Era tutto così diverso, ma bello, mi sentivo emozionato: stavo per vivere una nuova esperienza. Una volta entrato in città decisi che era ora di svegliare i miei compagni di viaggio: Lena si svegliò non appena le toccai il braccio, John ebbe bisogno di qualche minuto in più, ma alla fine si svegliò anche lui. Alla vista della città ebbero la mia stessa reazione, muovevano la testa in ogni direzione, si affacciavano dal finestrino della macchina e guardavano esterrefatti qualsiasi cosa gli si parasse davanti. In tutta quella novità, anche la cosa più comune sembrava diversa. L'obiettivo era raggiungere l'appartamento precedentemente affittato. Jayden aveva già impostato la direzione: il traffico era l'unica difficoltà. 

Jayden aveva già impostato la direzione: il traffico era l'unica difficoltà. Ero lì da cinque minuti ed ero già stufo di tutte quelle macchine, avrei tanto voluto saltare fuori dall'auto e correre per tutta la città. Trovare l'appartamento non fu difficile, Lena aveva ragione, il nostro era l'unico ad essere stato affittato. Tutti gli altri avevano ancora il cartello "Vendesi" o "Affittasi" attaccato al cancello in ferro. Parcheggiai l'auto davanti casa e scendemmo tutti dalla macchina, scaricammo i bagagli e aprimmo la porta. L'ingresso della casa sembrava essere abbastanza grande, alla sinistra della porta d'ingresso c'era un appendiabiti in legno mentre alla destra vi era un mobile, di media altezza, che possedeva numerosi cassetti: provai ad aprirli ma erano tutti vuoti. Sopra il mobile, attaccato alla parete bianca, c'era un quadro raffigurante un paesaggio di montagna, c'era la firma del pittore "Godet Marlon". "Sarà sicuramente francese" pensai. Qualche metro dopo l'ingresso si aprivano due corridoi, quello di sinistra portava alla sala da pranzo, provvista di un tavolo, un orologio rotondo appeso alla parete e una tv di ultima generazione poggiata su un piccolo ripiano attaccato al muro. Infine, posizionato in modo da avere un'ottima visuale su tutta la stanza, c'era uno spaziosissimo divano blu. Infondo alla sala da pranzo vi era una porta a scorrimento, in vetro opaco, che portava alla cucina.

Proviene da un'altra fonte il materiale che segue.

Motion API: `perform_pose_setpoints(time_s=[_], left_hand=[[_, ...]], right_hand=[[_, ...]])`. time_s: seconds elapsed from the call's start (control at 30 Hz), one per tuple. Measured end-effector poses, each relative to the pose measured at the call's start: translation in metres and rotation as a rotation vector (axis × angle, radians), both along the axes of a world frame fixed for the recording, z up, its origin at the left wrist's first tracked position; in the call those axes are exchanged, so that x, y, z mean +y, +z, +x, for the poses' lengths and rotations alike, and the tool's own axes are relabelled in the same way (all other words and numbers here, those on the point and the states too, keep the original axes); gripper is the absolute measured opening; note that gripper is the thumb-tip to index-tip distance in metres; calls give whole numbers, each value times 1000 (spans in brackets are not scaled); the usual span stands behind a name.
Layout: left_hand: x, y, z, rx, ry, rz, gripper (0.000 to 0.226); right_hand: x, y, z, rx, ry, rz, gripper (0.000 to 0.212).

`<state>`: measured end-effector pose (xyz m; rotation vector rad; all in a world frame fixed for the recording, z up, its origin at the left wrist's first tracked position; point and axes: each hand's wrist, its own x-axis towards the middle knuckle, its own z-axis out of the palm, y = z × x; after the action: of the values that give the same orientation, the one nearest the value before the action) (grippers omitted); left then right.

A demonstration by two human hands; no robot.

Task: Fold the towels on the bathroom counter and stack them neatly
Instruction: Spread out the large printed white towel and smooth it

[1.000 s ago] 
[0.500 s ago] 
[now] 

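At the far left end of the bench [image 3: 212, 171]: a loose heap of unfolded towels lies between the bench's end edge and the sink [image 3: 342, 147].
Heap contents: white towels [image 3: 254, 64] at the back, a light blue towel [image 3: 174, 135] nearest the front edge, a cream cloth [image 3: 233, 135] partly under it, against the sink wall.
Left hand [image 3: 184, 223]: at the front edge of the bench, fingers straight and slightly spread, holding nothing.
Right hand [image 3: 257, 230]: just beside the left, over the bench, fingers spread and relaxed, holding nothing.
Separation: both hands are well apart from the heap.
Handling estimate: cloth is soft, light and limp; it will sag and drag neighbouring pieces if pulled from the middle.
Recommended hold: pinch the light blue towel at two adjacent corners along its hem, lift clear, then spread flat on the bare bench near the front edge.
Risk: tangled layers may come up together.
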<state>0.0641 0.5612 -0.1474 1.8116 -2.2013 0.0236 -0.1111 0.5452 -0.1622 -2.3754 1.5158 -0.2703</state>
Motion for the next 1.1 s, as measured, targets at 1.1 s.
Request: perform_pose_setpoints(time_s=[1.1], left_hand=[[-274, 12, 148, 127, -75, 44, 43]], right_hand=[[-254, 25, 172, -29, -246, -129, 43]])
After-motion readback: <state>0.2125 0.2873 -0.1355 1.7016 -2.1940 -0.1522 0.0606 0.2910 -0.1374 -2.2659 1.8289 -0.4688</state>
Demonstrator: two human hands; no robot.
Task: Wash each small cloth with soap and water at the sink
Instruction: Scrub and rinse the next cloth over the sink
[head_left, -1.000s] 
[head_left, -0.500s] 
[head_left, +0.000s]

Facendo attenzione a non mandarla in frantumi, la aprii: la cucina era già tutta arredata. Era una cucina componibile, non potevo dire che fosse all'ultimo grido, ma il modo in cui era composta, e il colore, me la fecero apprezzare più del dovuto. La parte bassa era composta da tre mobili rossi: uno conteneva un lavello con accanto lo scolapasta, mentre sotto vi era la lavastoviglie. Alla sinistra del lavello c'era il piano da lavoro in granito, un piano cottura a induzione e una cassettiera. L'ultimo mobile a colonna, attaccato alla destra del lavello, era composto da vari ripiani sui quali erano poggiati qualche brocca, tazze e alcuni bicchieri. La parte superiore della cucina era composta da due credenze fornite di sportello, all'interno di esse c'erano dei piatti che sembravano essere nuovi. Non era molto grande, ma aveva tutto il necessario. La stanza era fornita di due finestre ed una porta che conduceva a un piccolo giardino. Una volta vista la cucina raggiunsi Lena e J che visitavano l'altra parte della casa.

«Cosa ne pensi?» chiese Lena venendomi incontro.

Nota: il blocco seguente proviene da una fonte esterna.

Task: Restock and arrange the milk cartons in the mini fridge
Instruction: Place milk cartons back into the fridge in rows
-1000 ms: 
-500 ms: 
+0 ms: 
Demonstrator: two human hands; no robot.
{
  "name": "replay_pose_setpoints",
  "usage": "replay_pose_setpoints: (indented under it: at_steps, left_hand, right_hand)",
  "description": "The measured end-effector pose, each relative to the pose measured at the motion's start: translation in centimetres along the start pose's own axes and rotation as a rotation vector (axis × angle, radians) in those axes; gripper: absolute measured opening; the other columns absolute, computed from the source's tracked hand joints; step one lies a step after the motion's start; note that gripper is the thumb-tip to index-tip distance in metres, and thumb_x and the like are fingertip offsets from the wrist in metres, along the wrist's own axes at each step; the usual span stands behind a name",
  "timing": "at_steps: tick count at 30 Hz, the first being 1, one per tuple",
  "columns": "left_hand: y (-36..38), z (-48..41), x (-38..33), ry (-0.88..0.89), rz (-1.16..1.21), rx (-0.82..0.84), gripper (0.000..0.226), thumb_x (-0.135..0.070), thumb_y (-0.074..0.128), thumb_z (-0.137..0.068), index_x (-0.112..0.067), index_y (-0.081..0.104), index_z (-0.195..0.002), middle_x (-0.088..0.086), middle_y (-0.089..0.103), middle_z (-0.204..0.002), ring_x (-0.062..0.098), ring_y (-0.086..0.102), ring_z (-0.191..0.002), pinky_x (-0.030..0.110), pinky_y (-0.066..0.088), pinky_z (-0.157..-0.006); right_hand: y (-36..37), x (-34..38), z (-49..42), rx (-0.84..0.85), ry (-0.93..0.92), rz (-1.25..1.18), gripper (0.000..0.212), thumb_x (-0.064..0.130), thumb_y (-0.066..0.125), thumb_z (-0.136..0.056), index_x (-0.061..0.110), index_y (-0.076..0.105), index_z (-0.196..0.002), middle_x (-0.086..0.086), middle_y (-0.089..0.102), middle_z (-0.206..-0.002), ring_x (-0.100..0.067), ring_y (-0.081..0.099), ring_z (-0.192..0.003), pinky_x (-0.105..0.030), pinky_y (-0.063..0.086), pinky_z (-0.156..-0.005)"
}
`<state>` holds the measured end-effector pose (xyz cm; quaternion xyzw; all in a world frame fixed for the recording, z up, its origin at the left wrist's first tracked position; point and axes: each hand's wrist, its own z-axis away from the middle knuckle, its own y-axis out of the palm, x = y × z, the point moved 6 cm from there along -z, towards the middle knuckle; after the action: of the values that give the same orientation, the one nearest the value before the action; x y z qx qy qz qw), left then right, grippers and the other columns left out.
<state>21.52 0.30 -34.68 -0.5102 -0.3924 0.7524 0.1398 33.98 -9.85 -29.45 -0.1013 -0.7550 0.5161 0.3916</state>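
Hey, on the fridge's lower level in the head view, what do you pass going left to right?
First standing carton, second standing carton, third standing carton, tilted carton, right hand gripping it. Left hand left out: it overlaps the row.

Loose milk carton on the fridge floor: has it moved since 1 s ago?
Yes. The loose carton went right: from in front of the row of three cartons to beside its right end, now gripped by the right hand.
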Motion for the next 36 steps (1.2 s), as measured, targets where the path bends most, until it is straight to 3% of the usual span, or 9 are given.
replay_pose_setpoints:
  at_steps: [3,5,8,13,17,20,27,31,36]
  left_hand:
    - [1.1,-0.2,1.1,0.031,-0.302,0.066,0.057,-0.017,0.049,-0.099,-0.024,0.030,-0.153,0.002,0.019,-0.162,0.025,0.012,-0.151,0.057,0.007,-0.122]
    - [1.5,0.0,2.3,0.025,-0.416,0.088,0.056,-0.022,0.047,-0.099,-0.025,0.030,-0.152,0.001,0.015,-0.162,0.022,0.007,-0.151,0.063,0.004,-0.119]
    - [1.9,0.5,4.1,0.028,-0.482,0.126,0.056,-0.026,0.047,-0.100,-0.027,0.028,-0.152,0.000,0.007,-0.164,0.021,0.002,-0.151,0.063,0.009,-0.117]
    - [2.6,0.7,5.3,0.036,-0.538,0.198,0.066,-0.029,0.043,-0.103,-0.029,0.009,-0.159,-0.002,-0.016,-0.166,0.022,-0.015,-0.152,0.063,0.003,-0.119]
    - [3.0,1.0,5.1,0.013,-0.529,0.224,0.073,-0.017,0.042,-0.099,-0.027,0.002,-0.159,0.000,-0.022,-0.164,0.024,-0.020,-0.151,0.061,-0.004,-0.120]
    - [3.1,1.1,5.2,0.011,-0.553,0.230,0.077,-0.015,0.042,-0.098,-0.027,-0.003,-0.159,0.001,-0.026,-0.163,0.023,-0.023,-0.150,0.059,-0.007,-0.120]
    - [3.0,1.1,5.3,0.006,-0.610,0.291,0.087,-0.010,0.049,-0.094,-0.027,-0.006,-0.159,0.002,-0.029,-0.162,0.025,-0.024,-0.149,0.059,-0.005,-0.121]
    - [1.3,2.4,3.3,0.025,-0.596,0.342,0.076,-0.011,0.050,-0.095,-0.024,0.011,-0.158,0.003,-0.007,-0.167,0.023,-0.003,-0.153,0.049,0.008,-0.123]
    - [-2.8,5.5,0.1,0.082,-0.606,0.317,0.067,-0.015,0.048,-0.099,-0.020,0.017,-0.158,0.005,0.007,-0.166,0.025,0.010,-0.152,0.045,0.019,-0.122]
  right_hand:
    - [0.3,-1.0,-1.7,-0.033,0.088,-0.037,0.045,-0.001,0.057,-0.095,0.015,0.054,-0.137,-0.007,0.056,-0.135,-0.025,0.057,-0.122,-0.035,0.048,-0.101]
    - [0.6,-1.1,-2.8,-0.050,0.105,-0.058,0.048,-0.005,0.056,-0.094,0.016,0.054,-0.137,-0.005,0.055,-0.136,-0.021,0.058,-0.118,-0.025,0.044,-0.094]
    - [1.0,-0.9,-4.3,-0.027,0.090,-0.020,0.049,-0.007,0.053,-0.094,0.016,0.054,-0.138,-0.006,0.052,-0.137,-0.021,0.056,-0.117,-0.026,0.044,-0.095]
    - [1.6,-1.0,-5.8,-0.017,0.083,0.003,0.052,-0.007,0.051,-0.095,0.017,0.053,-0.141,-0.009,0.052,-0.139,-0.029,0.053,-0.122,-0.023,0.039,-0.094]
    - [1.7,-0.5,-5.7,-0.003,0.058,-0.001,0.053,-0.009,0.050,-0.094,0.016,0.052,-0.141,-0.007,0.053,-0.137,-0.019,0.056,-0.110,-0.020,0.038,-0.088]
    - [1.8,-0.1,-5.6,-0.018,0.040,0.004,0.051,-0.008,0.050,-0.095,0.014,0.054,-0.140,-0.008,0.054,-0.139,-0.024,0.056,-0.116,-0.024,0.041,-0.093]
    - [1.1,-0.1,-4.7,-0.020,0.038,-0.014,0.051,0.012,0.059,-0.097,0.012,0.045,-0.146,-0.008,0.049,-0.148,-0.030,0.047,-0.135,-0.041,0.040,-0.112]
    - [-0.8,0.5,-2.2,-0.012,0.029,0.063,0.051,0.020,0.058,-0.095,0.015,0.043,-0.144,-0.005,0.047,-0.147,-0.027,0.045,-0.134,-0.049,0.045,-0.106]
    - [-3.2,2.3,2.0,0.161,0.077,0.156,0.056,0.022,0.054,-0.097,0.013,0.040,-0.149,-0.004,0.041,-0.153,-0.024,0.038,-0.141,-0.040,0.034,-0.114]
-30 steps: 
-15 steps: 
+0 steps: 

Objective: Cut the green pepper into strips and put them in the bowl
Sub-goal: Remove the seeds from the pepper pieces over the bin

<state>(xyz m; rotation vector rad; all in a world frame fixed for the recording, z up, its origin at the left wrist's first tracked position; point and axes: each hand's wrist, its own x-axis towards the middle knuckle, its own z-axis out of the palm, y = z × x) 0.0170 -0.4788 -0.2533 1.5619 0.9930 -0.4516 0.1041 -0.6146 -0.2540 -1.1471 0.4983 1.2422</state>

«La sala da pranzo e la cucina non sono male, tu e J cosa avete visto?» risposi guardandomi intorno.

«Infondo al corridoio ci sono due camere da letto e due bagni. Una camera ha il letto a due piazze, mentre l'altra ha un letto singolo. J ha già buttato lì tutta la sua roba.»

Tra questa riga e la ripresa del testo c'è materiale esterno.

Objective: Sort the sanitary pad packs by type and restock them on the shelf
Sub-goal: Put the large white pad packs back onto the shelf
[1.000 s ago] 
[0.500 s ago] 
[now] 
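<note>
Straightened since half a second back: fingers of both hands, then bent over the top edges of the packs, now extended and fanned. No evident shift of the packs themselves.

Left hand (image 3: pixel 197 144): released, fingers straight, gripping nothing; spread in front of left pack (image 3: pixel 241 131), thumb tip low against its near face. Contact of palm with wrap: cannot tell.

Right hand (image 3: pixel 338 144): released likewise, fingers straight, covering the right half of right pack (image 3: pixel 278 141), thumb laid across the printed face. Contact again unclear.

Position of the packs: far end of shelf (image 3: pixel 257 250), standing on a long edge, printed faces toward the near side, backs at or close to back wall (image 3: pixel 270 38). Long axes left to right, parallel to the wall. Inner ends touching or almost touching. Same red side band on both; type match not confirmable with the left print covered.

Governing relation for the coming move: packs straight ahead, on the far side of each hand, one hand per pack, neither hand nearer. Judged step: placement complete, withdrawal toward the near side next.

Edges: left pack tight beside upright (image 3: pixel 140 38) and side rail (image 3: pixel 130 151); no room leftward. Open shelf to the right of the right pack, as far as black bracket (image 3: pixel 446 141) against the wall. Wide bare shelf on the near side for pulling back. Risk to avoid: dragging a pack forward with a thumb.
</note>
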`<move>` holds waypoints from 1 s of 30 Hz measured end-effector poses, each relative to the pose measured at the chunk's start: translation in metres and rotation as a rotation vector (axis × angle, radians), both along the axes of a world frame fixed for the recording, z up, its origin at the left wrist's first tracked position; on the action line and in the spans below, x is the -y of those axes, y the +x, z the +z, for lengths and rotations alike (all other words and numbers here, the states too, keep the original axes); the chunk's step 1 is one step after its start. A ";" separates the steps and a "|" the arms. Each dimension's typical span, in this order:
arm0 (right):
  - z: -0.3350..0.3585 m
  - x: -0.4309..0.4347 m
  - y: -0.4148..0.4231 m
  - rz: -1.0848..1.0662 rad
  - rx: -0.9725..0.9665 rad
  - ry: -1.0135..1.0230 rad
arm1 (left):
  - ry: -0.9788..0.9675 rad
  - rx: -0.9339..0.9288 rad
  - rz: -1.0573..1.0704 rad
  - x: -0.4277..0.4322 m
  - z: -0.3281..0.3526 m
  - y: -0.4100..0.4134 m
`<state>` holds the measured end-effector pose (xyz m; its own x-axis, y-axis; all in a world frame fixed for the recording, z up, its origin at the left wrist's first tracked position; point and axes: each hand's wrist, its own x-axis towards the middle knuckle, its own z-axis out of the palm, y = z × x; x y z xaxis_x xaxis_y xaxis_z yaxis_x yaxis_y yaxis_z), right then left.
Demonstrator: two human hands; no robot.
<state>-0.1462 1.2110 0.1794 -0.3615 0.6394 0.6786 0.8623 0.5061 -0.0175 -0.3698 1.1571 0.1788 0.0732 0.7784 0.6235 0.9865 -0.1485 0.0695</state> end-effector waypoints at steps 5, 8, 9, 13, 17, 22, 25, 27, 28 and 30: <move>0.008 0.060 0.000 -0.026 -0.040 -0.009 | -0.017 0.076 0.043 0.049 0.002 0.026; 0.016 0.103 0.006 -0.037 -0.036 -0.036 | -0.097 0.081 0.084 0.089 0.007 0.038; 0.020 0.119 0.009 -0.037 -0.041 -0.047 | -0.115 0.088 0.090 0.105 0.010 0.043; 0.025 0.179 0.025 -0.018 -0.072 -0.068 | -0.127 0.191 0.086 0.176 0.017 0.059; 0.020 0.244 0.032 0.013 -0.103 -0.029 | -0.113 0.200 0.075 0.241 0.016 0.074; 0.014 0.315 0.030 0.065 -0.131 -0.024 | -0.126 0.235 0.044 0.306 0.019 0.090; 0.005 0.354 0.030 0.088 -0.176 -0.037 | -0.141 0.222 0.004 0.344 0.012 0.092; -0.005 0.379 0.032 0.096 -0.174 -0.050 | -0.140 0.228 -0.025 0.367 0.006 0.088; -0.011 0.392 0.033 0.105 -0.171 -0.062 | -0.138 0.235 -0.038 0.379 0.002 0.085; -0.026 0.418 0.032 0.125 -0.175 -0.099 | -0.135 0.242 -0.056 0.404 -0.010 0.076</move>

«Ehi, a te va bene che stia qui per un po'?» chiesi poggiandole delicatamente le mani sulle braccia.

Lena fece di sì con la testa e poi la poggiò sul mio petto. La strinsi a me e le diedi un bacio sulla fronte.

La guardai negli occhi e sorrisi «Andiamo a sistemare i bagagli. Ti va?»

«Sì.»

 La camera da letto non sembrava essere molto grande, ma possedeva un bel po' di spazio tra il letto e la porta. Il letto a due piazze era posizionato al centro della stanza e possedeva due comodini con i relativi lumi. Le pareti erano prive di poster, quadri o di qualsiasi oggetto decorativo, non c'era nemmeno la televisione. In compenso avevamo un grosso armadio capace di contenere una mucca intera. Al centro della stanza, appeso al soffitto, vi era un lampadario molto vintage; provai ad accenderlo e con mia sorpresa scoprii che, oltre a funzionare perfettamente, emanava una luce molto calda e intensa. Io e Lena sistemammo i bagagli e poi ci sdraiammo sul letto per testarne la morbidezza.

«Beh, non è il letto di casa mia, ma è abbastanza comodo!» esclamai.

«Concordo, però non sono soddisfatta del resto della stanza. Queste pareti vuote hanno un'aria molto triste, servono delle decorazioni» disse Lena guardandosi intorno.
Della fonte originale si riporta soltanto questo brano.